**Work instructions:**
All of the data should be given again word for word, though the images are to be left out.

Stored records
----------
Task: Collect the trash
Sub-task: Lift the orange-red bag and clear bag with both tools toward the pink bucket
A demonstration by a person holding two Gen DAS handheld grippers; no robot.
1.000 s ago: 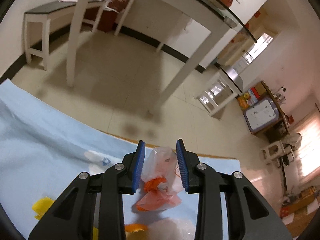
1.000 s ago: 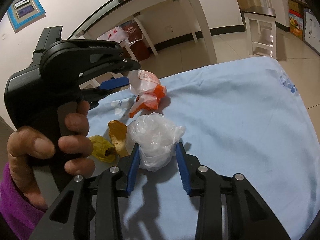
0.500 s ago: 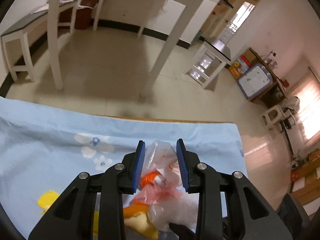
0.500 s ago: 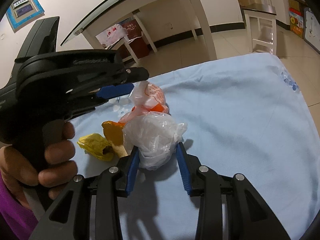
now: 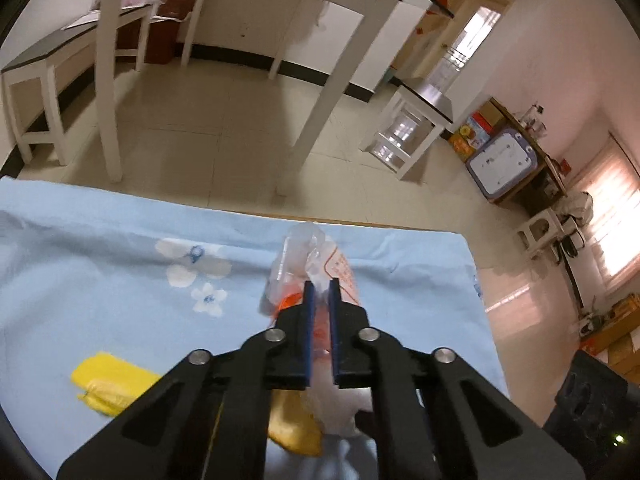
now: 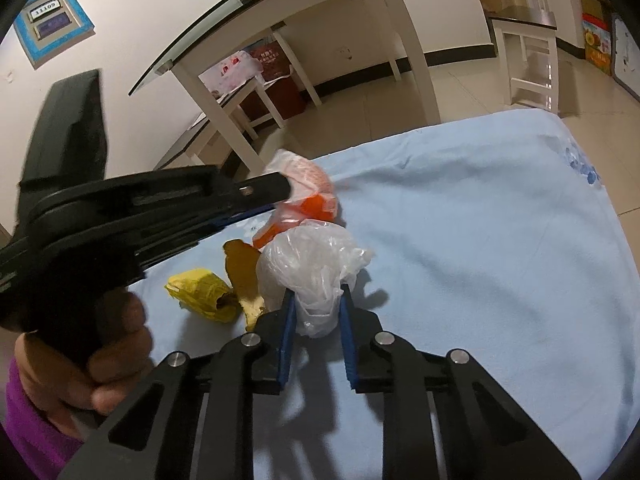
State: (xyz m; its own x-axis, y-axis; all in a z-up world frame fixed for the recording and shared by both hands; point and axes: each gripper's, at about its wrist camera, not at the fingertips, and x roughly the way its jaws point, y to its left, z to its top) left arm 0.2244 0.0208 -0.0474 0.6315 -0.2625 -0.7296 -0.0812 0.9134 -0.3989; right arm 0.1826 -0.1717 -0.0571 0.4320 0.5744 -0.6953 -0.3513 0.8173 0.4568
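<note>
My left gripper (image 5: 321,285) is shut on an orange and clear plastic bag (image 5: 308,264), which also shows in the right wrist view (image 6: 308,192). My right gripper (image 6: 316,292) has its jaws closed in on a crumpled white plastic bag (image 6: 312,268) resting on the light blue cloth (image 6: 480,260). A brown-yellow scrap (image 6: 242,272) and a yellow crumpled wrapper (image 6: 200,294) lie just left of the white bag. The wrapper also shows in the left wrist view (image 5: 112,384).
The blue cloth with flower prints (image 5: 120,280) covers the surface; its far edge (image 5: 360,224) drops to a tiled floor. A glass-topped white table (image 6: 304,52), a bench (image 5: 40,68) and a small white stand (image 5: 408,136) are beyond.
My left gripper has closed from open onto the orange and clear bag. My right gripper's jaws have narrowed on the white bag.
</note>
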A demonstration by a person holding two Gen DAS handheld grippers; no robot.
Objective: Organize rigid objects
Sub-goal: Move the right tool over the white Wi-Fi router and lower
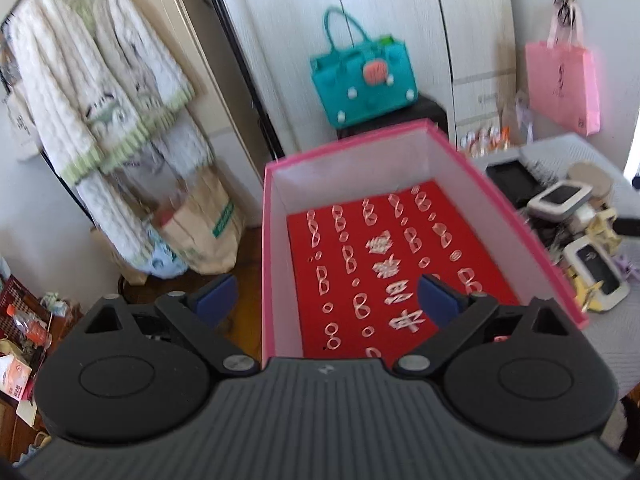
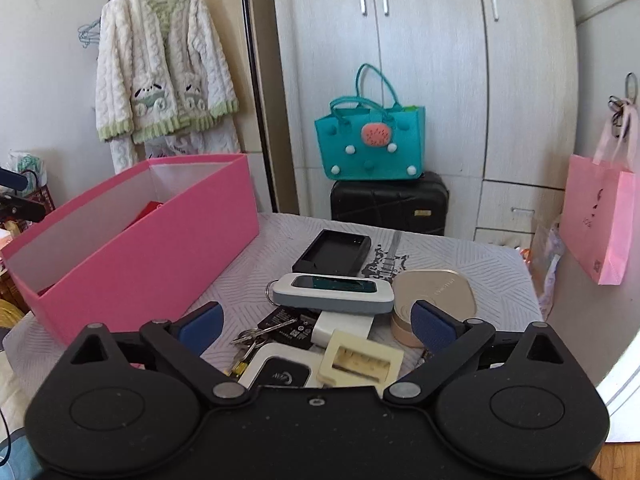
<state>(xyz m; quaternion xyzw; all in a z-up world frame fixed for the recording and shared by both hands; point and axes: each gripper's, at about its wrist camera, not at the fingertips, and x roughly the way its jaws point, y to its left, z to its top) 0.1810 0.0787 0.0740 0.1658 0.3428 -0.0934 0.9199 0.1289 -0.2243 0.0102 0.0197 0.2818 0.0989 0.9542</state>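
Bedroom, wardrobe at rear; work surface is a grey quilted table top (image 2: 280,236). L gripper (image 1: 326,300): fingers apart, nothing btwn them, hovering over the open pink box (image 1: 532,240), whose red patterned liner (image 1: 400,264) shows no items in the part visible. R gripper (image 2: 316,320): fingers apart, nothing clamped, poised above the pile of rigid objects w/ box at its left. Pile, outward from the fingers: cream plastic frame (image 2: 360,364), white charger block (image 2: 340,328), keys (image 2: 256,338), white-and-grey pocket device (image 2: 332,292), gold compact (image 2: 436,288), black tray (image 2: 332,252) furthest. Step judged: early, picking phase; box looks unfilled. Next move calls for R to drop onto one top-lying item, prob. the cream frame or pocket device, close squarely across its narrow side, then carry left to box. Risk: stacked items shifting.
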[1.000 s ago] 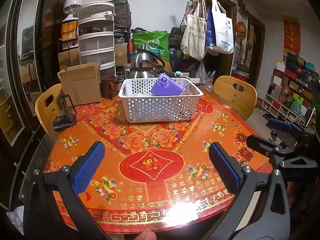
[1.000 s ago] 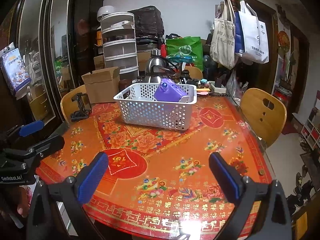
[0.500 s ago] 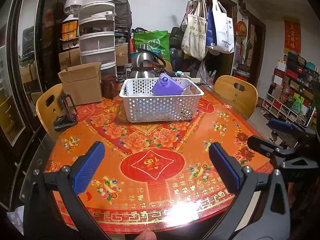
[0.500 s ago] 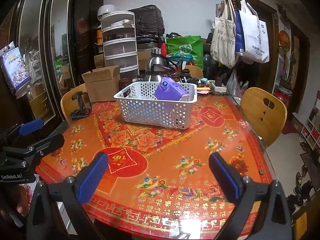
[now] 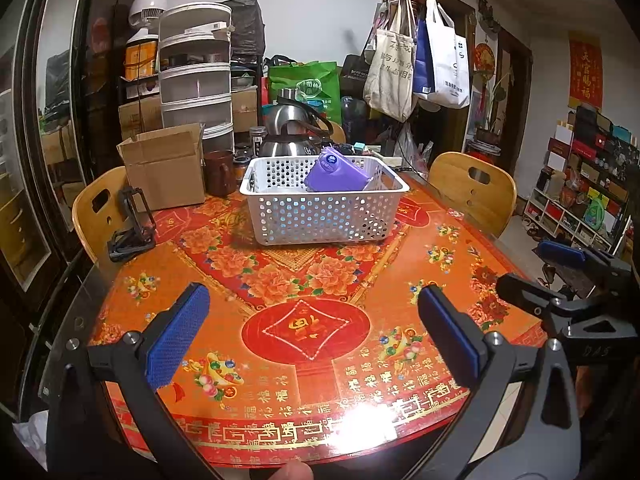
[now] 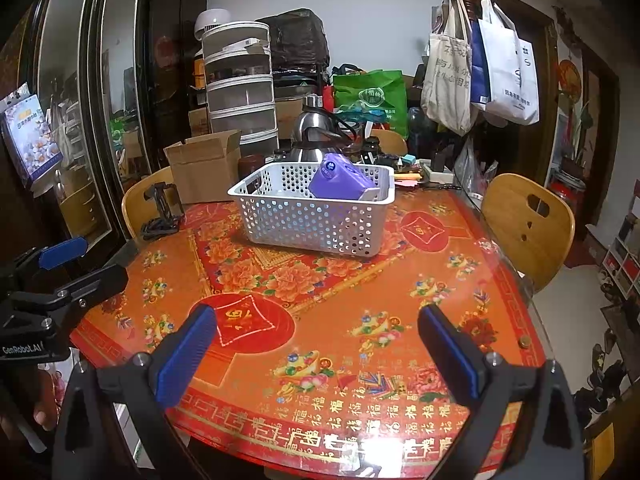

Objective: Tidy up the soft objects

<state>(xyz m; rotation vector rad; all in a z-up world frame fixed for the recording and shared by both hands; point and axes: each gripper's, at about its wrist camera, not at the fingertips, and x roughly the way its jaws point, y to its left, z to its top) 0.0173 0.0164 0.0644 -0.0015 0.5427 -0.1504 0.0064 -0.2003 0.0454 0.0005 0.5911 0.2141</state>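
A purple soft pack with a round white-and-blue label leans tilted inside the white perforated basket, which sits at the centre of the frame on the red floral surface. Both the left hand-held gripper and the right hand-held gripper are released, blue pads spread wide, grasping nothing. Only the right wrist view shows the left hand-held gripper at lower left; the left wrist view alone shows shelves at right.

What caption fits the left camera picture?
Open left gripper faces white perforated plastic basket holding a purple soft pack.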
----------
**Problem solution:**
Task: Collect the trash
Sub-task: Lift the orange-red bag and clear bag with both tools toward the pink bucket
A demonstration by a person holding two Gen DAS handheld grippers; no robot.
1.000 s ago: 
1.000 s ago: 
0.500 s ago: 
0.500 s ago: 
now: 
now: 
State: (xyz m; its own x-axis, y-axis; all in a z-up world frame fixed for the recording and shared by both hands; point and axes: each gripper's, at about its wrist camera, not at the fingertips, and x roughly the way its jaws point, y to its left, z to its top) left arm 0.2244 0.0208 -0.0474 0.6315 -0.2625 -0.7296 -0.0812 0.9134 -0.3989; right arm 0.1826 -0.1717 -0.0571 0.4320 0.5744 -0.6953 -0.3513 0.8173 0.4568
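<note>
My left gripper (image 5: 321,285) is shut on an orange and clear plastic bag (image 5: 308,264), which also shows in the right wrist view (image 6: 308,192). My right gripper (image 6: 316,292) has its jaws closed in on a crumpled white plastic bag (image 6: 312,268) resting on the light blue cloth (image 6: 480,260). A brown-yellow scrap (image 6: 242,272) and a yellow crumpled wrapper (image 6: 200,294) lie just left of the white bag. The wrapper also shows in the left wrist view (image 5: 112,384).
The blue cloth with flower prints (image 5: 120,280) covers the surface; its far edge (image 5: 360,224) drops to a tiled floor. A glass-topped white table (image 6: 304,52), a bench (image 5: 40,68) and a small white stand (image 5: 408,136) are beyond.
My left gripper has closed from open onto the orange and clear bag. My right gripper's jaws have narrowed on the white bag.
</note>
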A demonstration by a person holding two Gen DAS handheld grippers; no robot.
Objective: Organize rigid objects
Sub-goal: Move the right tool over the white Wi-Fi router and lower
<state>(xyz m; quaternion xyzw; all in a z-up world frame fixed for the recording and shared by both hands; point and axes: each gripper's, at about its wrist camera, not at the fingertips, and x roughly the way its jaws point, y to its left, z to its top) 0.1810 0.0787 0.0740 0.1658 0.3428 -0.0934 0.9199 0.1289 -0.2243 0.0102 0.0197 0.2818 0.0989 0.9542</state>
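Bedroom, wardrobe at rear; work surface is a grey quilted table top (image 2: 280,236). L gripper (image 1: 326,300): fingers apart, nothing btwn them, hovering over the open pink box (image 1: 532,240), whose red patterned liner (image 1: 400,264) shows no items in the part visible. R gripper (image 2: 316,320): fingers apart, nothing clamped, poised above the pile of rigid objects w/ box at its left. Pile, outward from the fingers: cream plastic frame (image 2: 360,364), white charger block (image 2: 340,328), keys (image 2: 256,338), white-and-grey pocket device (image 2: 332,292), gold compact (image 2: 436,288), black tray (image 2: 332,252) furthest. Step judged: early, picking phase; box looks unfilled. Next move calls for R to drop onto one top-lying item, prob. the cream frame or pocket device, close squarely across its narrow side, then carry left to box. Risk: stacked items shifting.
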[1.000 s ago] 
[1.000 s ago] 
[0.500 s ago] 
[0.500 s ago] 
[now] 
[now] 

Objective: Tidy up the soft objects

<state>(xyz m; rotation vector rad; all in a z-up world frame fixed for the recording and shared by both hands; point and axes: each gripper's, at about its wrist camera, not at the fingertips, and x roughly the way its jaws point, y to its left, z to its top) 0.0173 0.0164 0.0644 -0.0015 0.5427 -0.1504 0.0064 -0.2003 0.0454 0.0005 0.5911 0.2141</state>
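A purple soft pack with a round white-and-blue label leans tilted inside the white perforated basket, which sits at the centre of the frame on the red floral surface. Both the left hand-held gripper and the right hand-held gripper are released, blue pads spread wide, grasping nothing. Only the right wrist view shows the left hand-held gripper at lower left; the left wrist view alone shows shelves at right.

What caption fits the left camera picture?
Open left gripper faces white perforated plastic basket holding a purple soft pack.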

Nothing further remains in the output.